L'OTAN est de plus en plus présente aux frontières de la Russie, la Suède et la Finlande ayant rejoint l'Alliance ; les villes russes sont régulièrement la cible d'attaques de drones ukrainiens ; maintenant, les soldats ukrainiens s'emparent du territoire russe.
Par son choix de langage, Vladimir Poutine tente de montrer à l’opinion publique russe qu’il n’y a pas lieu de paniquer.
En évoquant l'incursion ukrainienne, il évite d'employer le mot « invasion ». Il parle plutôt de « la situation dans la zone frontalière » ou « des événements qui se déroulent actuellement ». Le chef du Kremlin a également qualifié l'offensive ukrainienne de « provocation ».
Que fera ensuite le président russe ?
Ne vous attendez pas à ce qu'il décroche le téléphone et appelle Kiev. Les responsables russes ont clairement fait savoir qu'après l'attaque ukrainienne, ils mettaient en suspens l'idée même de négociations de paix.
Non pas qu’une négociation à grande échelle était prévue.
En fait, cette semaine, le leader Vladimir Poutine a annoncé exactement quelle était son intention : « … chasser l'ennemi du territoire russe. »
C'est une chose de le dire. C'en est une autre de le faire. Malgré le déploiement de renforts dans la région de Koursk, l'armée russe n'a pas encore repris le contrôle de cette partie de la Russie.
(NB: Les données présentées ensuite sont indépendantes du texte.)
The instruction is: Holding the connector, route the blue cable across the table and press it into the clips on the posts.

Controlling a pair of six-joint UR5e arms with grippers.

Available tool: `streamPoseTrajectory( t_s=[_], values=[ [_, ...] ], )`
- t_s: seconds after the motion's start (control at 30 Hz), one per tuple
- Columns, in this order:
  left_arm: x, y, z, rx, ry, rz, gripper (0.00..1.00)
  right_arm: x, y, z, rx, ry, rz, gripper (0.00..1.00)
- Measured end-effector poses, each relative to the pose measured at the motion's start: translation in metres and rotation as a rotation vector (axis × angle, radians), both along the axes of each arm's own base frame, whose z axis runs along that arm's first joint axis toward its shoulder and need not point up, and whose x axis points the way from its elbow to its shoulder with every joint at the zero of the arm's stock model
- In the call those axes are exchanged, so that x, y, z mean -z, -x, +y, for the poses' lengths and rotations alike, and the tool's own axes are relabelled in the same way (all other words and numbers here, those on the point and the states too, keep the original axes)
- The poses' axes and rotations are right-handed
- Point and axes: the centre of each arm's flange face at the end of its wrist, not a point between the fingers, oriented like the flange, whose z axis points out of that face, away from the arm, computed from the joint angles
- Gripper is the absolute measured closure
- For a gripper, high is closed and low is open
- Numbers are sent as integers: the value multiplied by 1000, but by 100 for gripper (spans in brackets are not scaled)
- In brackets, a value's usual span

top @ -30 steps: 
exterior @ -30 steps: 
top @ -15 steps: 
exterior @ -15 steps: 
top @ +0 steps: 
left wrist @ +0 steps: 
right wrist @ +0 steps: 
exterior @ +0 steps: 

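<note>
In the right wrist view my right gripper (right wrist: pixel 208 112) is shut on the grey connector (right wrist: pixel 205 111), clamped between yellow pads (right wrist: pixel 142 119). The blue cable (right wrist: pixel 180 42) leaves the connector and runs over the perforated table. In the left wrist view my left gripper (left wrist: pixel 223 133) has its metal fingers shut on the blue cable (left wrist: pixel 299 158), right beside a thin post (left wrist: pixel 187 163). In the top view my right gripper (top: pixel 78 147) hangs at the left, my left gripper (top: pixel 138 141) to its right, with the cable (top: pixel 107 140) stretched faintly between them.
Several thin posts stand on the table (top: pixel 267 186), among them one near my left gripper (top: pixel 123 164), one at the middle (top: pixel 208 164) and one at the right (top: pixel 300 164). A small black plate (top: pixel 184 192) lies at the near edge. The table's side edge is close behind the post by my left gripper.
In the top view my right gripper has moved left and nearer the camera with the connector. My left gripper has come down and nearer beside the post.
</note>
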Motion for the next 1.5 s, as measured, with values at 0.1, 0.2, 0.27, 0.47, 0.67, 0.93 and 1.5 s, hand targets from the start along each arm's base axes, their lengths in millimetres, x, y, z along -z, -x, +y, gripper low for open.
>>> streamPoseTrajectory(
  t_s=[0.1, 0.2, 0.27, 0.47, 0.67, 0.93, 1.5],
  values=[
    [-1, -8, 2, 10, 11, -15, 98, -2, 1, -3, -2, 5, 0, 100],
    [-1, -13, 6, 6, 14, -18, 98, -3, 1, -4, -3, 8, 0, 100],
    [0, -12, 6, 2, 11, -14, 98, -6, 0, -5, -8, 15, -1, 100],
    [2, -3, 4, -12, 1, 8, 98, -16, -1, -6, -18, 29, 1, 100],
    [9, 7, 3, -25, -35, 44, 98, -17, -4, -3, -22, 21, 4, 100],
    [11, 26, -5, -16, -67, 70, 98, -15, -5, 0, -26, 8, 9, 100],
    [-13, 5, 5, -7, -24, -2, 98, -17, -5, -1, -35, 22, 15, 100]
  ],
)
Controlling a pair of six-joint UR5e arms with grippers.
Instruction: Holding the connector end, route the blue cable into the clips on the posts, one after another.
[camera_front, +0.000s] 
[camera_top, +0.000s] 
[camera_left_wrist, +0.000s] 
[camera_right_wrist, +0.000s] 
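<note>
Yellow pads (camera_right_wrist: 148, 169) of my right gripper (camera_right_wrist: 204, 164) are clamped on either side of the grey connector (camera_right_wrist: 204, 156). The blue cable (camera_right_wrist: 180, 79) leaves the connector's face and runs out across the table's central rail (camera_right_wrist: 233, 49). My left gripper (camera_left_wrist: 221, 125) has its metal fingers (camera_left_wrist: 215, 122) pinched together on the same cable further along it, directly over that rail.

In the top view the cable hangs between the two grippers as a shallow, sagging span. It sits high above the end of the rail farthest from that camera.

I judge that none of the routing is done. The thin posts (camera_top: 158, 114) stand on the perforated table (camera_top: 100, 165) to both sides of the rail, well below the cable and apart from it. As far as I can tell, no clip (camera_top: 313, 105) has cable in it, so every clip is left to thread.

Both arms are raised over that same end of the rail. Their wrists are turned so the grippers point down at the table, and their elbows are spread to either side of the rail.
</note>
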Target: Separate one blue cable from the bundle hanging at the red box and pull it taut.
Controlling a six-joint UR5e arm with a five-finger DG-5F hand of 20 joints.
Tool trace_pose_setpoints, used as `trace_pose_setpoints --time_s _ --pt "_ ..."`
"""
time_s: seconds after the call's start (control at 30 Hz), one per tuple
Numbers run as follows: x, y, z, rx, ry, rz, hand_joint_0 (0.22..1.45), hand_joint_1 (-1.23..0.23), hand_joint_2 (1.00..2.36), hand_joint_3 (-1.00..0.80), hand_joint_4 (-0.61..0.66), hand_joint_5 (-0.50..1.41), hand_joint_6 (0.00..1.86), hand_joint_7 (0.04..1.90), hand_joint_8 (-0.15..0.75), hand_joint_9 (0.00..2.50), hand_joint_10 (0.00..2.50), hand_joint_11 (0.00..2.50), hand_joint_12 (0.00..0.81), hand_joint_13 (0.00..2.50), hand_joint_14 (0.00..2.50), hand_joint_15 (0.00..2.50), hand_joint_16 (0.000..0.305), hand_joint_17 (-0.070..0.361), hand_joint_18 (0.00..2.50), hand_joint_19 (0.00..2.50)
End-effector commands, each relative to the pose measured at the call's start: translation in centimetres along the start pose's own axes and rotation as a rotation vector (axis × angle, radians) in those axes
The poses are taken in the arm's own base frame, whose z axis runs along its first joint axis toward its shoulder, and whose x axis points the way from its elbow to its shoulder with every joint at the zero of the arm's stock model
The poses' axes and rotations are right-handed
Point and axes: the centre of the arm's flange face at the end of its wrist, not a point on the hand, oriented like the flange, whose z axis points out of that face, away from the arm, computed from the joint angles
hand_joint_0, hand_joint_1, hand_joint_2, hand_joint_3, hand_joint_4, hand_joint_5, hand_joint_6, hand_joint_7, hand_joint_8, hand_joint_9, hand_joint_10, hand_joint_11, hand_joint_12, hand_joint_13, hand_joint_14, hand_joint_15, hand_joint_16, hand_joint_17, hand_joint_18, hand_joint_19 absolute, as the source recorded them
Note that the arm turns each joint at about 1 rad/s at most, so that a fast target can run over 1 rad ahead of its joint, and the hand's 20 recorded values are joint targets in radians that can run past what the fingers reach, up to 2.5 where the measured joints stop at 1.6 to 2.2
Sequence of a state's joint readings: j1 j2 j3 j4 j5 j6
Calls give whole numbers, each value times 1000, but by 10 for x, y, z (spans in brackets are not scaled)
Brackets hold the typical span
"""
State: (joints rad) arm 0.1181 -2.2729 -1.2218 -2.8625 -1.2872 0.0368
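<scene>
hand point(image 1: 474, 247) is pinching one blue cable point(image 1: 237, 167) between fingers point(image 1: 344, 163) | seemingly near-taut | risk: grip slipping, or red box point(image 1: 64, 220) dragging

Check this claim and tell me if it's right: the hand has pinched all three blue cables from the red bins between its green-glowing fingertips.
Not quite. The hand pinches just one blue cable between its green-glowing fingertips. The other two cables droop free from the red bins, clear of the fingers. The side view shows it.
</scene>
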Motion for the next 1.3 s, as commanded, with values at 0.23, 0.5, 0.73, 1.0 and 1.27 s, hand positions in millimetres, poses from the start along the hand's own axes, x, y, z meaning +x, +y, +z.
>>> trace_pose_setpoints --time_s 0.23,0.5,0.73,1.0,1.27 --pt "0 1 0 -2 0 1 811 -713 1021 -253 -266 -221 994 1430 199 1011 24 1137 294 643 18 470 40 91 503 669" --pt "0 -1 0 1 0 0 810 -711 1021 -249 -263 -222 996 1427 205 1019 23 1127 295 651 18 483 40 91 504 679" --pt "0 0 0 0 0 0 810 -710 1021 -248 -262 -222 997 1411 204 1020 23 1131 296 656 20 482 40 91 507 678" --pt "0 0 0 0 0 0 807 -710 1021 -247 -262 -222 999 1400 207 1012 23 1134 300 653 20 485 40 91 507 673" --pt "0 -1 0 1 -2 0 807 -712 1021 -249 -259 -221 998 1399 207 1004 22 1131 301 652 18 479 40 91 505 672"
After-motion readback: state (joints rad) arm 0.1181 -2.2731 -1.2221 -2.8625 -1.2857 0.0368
Alors que je passais devant le Kremlin jeudi matin, je me suis arrêté net.
Alors que les ouvriers installaient des sièges et des écrans pour un événement, le classique d'Edith Piaf Non, je ne regrette rien. (Non, je ne regrette rien) était diffusé sur un grand écran vidéo et résonnait sur la Place Rouge.
C'était un moment très surréaliste.
Vladimir Poutine n’a montré aucun signe de regret pour avoir lancé une invasion à grande échelle de l’Ukraine.
Aucun regret pour les décisions qu’il a prises depuis.
Si ses déclarations publiques reflètent son état d’esprit actuel, il croit toujours qu’il n’y a qu’une seule issue possible à cette guerre : la victoire de la Russie.